I had had a dream once. Dream being a relatively weak word in comparison to 'Nightmare', which would ring more true in terms of what said 'dream' was about. It was fuzzy and shaky, like a camera being held in trembling hands, but I could remember a man. A man with distinctive features, skin alike to butterscotch and eyes similar to chartreuse. There was also a boy, who scowled at me from behind the man, with a look that could kill (his eyes were full of burning fury, but fury for what I did not know) and I felt as if I knew this boy somehow, as if the boy was a part of me like no other. Everything had been going fine for a while, with new medicines, philosophy and beautiful architecture coming into play. The man had taught me and the boy how to recite the Q'uran, and now we both remembered it as if it was engraved into our memories from the very start. Yes, everything had been fine. Perfect, even.
Until the man had become ill.
By this time, I had learnt that the man was called Al-Andalus and that the boy was my brother, older brother to be exact and that his name was Portugal. We were like a family, a fairly dysfunctional family, but a family nonetheless. When Al-Andalus became ill, however, everything went downhill and suddenly, it didn't feel like much of a family anymore. He was always in bed, with me and Portugal hovering over him, sending worried and concerned glances to one another. Both of us didn't want to admit it, let alone say it, but we were both thinking the same thing:
"Is this when our family ends?"
As the years passed, I found myself becoming more in tune with the Christian teachings, more specifically Catholic, than Islamic. Al-Andalus was still fighting for life, and I felt pity for him, knowing that he wouldn't make it and would eventually fade from existence. Portugal had left before that could happen, so I was on my own with an ailing nation who couldn't do much for himself anymore.

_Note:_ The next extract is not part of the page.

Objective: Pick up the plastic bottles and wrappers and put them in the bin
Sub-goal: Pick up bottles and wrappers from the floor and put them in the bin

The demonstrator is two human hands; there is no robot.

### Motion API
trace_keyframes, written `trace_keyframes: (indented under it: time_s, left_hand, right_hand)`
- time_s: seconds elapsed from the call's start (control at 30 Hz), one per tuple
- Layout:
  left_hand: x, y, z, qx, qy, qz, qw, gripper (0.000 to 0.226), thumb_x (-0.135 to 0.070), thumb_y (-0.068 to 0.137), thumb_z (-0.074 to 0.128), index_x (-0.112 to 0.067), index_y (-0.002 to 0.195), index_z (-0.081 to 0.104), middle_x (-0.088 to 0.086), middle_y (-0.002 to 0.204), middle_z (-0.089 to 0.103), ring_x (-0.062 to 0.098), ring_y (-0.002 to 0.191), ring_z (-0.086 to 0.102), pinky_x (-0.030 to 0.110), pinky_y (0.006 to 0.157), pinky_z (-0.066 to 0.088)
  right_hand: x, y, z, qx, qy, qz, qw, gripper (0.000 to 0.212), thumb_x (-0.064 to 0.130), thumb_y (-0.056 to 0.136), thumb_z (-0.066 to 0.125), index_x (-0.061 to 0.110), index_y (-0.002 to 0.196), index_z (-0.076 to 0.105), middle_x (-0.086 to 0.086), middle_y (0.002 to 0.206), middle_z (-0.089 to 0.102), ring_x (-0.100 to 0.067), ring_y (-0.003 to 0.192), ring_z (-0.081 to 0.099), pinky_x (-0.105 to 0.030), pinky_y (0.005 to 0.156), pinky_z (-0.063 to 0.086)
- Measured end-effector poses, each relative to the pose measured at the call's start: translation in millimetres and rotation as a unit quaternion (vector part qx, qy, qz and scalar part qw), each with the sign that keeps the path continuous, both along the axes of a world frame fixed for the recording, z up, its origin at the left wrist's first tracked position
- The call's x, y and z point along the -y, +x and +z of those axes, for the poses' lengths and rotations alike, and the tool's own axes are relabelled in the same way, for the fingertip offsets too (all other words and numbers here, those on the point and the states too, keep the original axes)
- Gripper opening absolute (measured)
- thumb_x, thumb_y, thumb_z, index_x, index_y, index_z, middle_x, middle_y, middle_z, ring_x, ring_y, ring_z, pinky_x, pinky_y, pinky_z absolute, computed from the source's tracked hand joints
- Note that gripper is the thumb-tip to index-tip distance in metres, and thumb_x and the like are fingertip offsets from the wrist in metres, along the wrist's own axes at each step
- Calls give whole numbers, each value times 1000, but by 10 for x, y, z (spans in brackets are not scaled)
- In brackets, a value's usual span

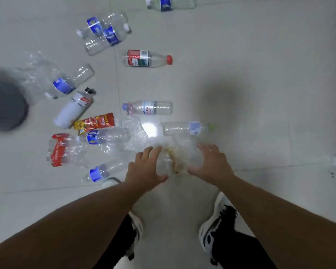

Al-Andalus did fade, and I felt a sadness gnawing at my heart, a sadness that I hadn't felt so strongly before. It was weird yet strangely satisfying, maybe because it had made me feel human in those last moments of mourning. After that, I locked my heart away and became the ruthless empire everyone knew me as. The empire who had left Mexico, Peru and so many other nations without a home to go to. The Spanish Empire. I denied ever having Moorish blood in me, and carried on with the ways my leaders had taught me, the teachings of God and Jesus, instead of Allah and the Prophet Mohammad. Soon after, I had completely forgotten the verses of the Q'uran altogether, and it left me feeling empty inside for some unknown reason. I had learnt to ignore it, and forgot about the Moors' existence completely, carrying on with my own life and looking to the future.
I did realise though, in a World Meeting (pointless, completely pointless), that my hands didn't seem right. The colour was off, a sort of butterscotch colour (and that's when it hit me-)
Laughter rung in my ears, and happier times flashed before my eyes like a rickety old VHS tape. That man, that damned man, showed up again and again and again-
My hands trembled and with a sudden, painful thought, I now realised that I was the one who made him disappear.
I was the one who killed Al-Andalus.